> YOUR INSTRUCTIONS
Please give back all the records exactly, but keep the pictures out.
::: RECORD EXCERPTS
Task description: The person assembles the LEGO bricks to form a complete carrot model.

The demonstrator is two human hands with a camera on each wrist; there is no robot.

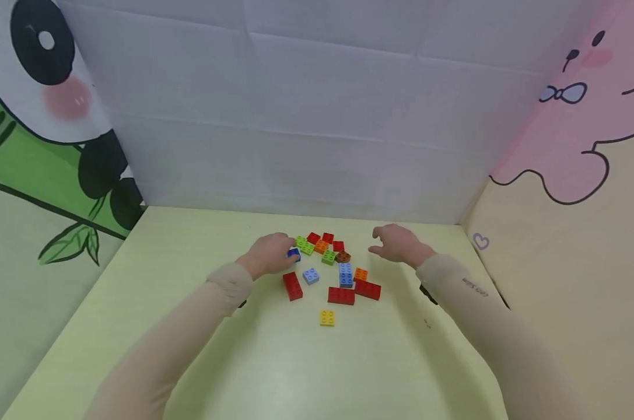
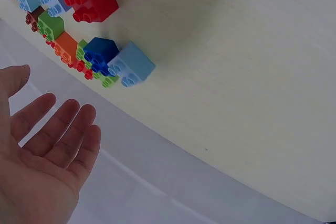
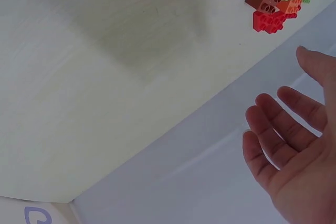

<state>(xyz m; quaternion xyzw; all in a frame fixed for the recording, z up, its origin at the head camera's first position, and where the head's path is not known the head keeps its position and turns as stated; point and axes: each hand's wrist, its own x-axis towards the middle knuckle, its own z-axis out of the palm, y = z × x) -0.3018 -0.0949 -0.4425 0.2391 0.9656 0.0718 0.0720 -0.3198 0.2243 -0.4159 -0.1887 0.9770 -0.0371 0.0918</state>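
Loosely uncurled hands, fingers slightly bent, flanking colourful toy bricks

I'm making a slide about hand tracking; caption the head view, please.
Left hand and right hand flank colourful toy bricks on a pale table, a yellow brick in the foreground.

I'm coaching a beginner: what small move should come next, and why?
Probably ease the left hand down to the dark blue brick: in the head view it is the hand nearer that brick, and the left wrist view shows it empty, not touching the brick. The right hand is also empty, but farther off.
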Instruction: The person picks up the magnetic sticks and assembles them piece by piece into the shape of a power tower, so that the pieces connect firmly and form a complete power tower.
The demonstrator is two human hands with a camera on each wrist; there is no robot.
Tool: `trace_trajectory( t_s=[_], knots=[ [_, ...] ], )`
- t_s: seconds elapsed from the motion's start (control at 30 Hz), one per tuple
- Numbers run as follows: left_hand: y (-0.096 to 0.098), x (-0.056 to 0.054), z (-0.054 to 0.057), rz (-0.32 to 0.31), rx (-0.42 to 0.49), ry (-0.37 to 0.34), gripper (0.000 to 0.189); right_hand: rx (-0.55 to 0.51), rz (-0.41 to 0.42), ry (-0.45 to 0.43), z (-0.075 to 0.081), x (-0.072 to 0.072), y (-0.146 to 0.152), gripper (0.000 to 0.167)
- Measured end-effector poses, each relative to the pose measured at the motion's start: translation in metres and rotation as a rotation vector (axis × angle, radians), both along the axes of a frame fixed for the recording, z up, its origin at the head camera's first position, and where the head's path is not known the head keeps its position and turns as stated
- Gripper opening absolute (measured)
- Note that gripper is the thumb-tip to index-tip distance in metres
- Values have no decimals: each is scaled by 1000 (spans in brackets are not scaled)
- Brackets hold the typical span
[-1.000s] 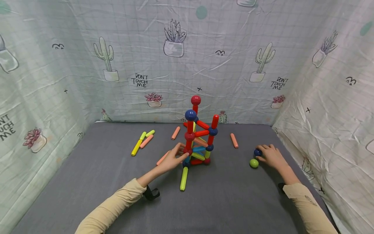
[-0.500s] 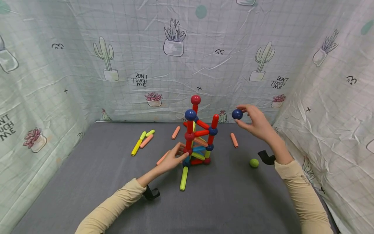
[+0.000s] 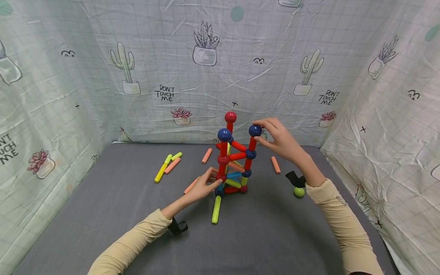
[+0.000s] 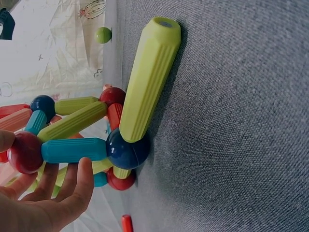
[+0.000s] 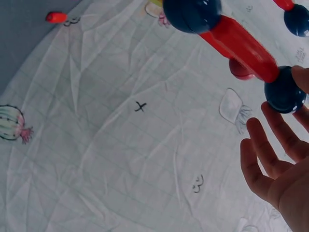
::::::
> EXPECTED OUTPUT
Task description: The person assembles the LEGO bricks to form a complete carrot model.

The demonstrator is two human hands with a camera on each wrist; there is no robot.


<state>(xyz m; quaternion xyzw; all in a frame fixed for the recording, z up, its origin at the head camera's first position, and where the head's path is not known the head keeps its position and turns as stated; point and axes: each hand's wrist, its own x-axis towards the middle knuckle, its own z-axis out of the palm, y = z × x) -0.3018 -0.0949 -0.4425 0.2391 0.9656 0.0718 0.0720 -0.3198 0.2243 -0.4159 -0.1887 0.9770 -0.0371 0.0918</state>
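Loosely uncurled hands, fingers slightly bent, flanking colourful toy bricks

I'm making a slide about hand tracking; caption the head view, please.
Left hand and right hand flank colourful toy bricks on a pale table, a yellow brick in the foreground.

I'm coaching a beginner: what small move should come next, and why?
Probably ease the left hand down to the dark blue brick: in the head view it is the hand nearer that brick, and the left wrist view shows it empty, not touching the brick. The right hand is also empty, but farther off.
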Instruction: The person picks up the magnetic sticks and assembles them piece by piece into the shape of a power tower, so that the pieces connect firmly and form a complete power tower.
The demonstrator is two human hands with a camera on each wrist; there is no robot.
Tool: `trace_trajectory( t_s=[_], knots=[ [_, ...] ], )`
- t_s: seconds elapsed from the motion's start (control at 30 Hz), one per tuple
- Numbers run as follows: left_hand: y (-0.096 to 0.098), x (-0.056 to 0.054), z (-0.054 to 0.057), rz (-0.32 to 0.31), rx (-0.42 to 0.49), ry (-0.37 to 0.34), gripper (0.000 to 0.189); right_hand: rx (-0.55 to 0.51), rz (-0.41 to 0.42), ry (-0.45 to 0.43), z (-0.075 to 0.081), x (-0.072 to 0.072), y (-0.146 to 0.152), gripper (0.000 to 0.167)
- Measured end-effector poses, each relative to the pose measured at the motion's start: translation in metres and rotation as a rotation vector (axis × angle, radians), both along the axes of a frame fixed for the recording, z up, its origin at the head camera's first position, and where the head's path is not known the head keeps its position and turns as stated
- Gripper opening absolute (measured)
- Note that gripper is the thumb-tip to index-tip distance in metres
- Values have no decimals: each is scaled by 1000 (spans in brackets are not scaled)
- Brackets hold the typical span
[-1.000s] 
[-0.500s] 
[+0.000s] 
[+0.000s] 
[+0.000s] 

The answer, as written, is complete.